Task instructions
Restate the whole of the data verbatim, omitting nothing.
---------- Available records
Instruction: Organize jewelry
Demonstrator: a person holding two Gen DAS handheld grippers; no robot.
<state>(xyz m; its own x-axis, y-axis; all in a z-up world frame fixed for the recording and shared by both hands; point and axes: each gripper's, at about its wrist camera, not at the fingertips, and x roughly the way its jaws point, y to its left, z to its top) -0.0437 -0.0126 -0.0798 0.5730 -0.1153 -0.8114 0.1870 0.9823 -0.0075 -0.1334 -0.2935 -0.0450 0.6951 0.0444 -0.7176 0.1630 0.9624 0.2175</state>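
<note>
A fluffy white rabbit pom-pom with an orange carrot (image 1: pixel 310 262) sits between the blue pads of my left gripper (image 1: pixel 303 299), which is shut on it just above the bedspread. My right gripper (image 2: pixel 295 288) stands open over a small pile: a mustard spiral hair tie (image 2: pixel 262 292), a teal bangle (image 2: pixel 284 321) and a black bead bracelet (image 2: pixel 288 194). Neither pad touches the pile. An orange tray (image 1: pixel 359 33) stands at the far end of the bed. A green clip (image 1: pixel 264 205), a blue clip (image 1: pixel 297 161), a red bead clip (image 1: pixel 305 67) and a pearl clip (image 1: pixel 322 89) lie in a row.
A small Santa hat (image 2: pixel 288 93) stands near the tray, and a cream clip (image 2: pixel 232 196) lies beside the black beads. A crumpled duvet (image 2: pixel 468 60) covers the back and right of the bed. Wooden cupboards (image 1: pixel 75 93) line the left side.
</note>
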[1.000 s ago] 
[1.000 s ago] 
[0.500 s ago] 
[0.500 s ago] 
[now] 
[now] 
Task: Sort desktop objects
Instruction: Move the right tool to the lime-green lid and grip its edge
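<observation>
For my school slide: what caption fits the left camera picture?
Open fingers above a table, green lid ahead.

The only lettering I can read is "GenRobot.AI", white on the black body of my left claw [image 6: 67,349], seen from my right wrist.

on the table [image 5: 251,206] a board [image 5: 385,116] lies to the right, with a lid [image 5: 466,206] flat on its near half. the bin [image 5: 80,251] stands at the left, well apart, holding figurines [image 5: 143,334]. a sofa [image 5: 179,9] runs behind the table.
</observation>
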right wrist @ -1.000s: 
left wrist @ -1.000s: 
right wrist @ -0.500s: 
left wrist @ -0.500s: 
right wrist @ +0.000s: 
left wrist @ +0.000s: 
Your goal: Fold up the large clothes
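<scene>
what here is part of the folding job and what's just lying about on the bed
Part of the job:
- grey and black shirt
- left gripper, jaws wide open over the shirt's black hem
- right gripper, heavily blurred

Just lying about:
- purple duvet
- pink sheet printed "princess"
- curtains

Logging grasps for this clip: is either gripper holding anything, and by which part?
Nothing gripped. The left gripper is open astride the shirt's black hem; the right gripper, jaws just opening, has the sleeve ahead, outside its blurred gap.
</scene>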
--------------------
Solution to this exercise
Instruction: Organize jewelry
Demonstrator: a person holding two Gen DAS handheld grippers; no robot.
<state>(xyz m; its own x-axis, y-axis; all in a z-up world frame fixed for the recording and shared by both hands; point and axes: each gripper's, at about its wrist camera, not at the fingertips, and x roughly the way its jaws point, y to its left, z to its top) -0.0437 -0.0126 -0.0798 0.5730 -0.1153 -0.8114 0.1870 0.9823 -0.0075 -0.1334 -0.2935 -0.0450 0.6951 0.0444 -0.7176 0.1630 0.9624 0.2175</state>
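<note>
A fluffy white rabbit pom-pom with an orange carrot (image 1: pixel 310 262) sits between the blue pads of my left gripper (image 1: pixel 303 299), which is shut on it just above the bedspread. My right gripper (image 2: pixel 295 288) stands open over a small pile: a mustard spiral hair tie (image 2: pixel 262 292), a teal bangle (image 2: pixel 284 321) and a black bead bracelet (image 2: pixel 288 194). Neither pad touches the pile. An orange tray (image 1: pixel 359 33) stands at the far end of the bed. A green clip (image 1: pixel 264 205), a blue clip (image 1: pixel 297 161), a red bead clip (image 1: pixel 305 67) and a pearl clip (image 1: pixel 322 89) lie in a row.
A small Santa hat (image 2: pixel 288 93) stands near the tray, and a cream clip (image 2: pixel 232 196) lies beside the black beads. A crumpled duvet (image 2: pixel 468 60) covers the back and right of the bed. Wooden cupboards (image 1: pixel 75 93) line the left side.
</note>
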[1.000 s ago] 
[1.000 s ago] 
[0.500 s ago] 
[0.500 s ago] 
[now] 
[now] 
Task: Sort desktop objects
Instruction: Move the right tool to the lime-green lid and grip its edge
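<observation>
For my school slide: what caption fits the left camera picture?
Open fingers above a table, green lid ahead.

The only lettering I can read is "GenRobot.AI", white on the black body of my left claw [image 6: 67,349], seen from my right wrist.

on the table [image 5: 251,206] a board [image 5: 385,116] lies to the right, with a lid [image 5: 466,206] flat on its near half. the bin [image 5: 80,251] stands at the left, well apart, holding figurines [image 5: 143,334]. a sofa [image 5: 179,9] runs behind the table.
</observation>
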right wrist @ -1.000s: 
left wrist @ -1.000s: 
right wrist @ -0.500s: 
left wrist @ -0.500s: 
right wrist @ +0.000s: 
left wrist @ +0.000s: 
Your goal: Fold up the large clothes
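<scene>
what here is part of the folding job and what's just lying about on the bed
Part of the job:
- grey and black shirt
- left gripper, jaws wide open over the shirt's black hem
- right gripper, heavily blurred

Just lying about:
- purple duvet
- pink sheet printed "princess"
- curtains

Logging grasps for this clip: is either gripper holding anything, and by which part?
Nothing gripped. The left gripper is open astride the shirt's black hem; the right gripper, jaws just opening, has the sleeve ahead, outside its blurred gap.
</scene>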

This exercise has been answered in full.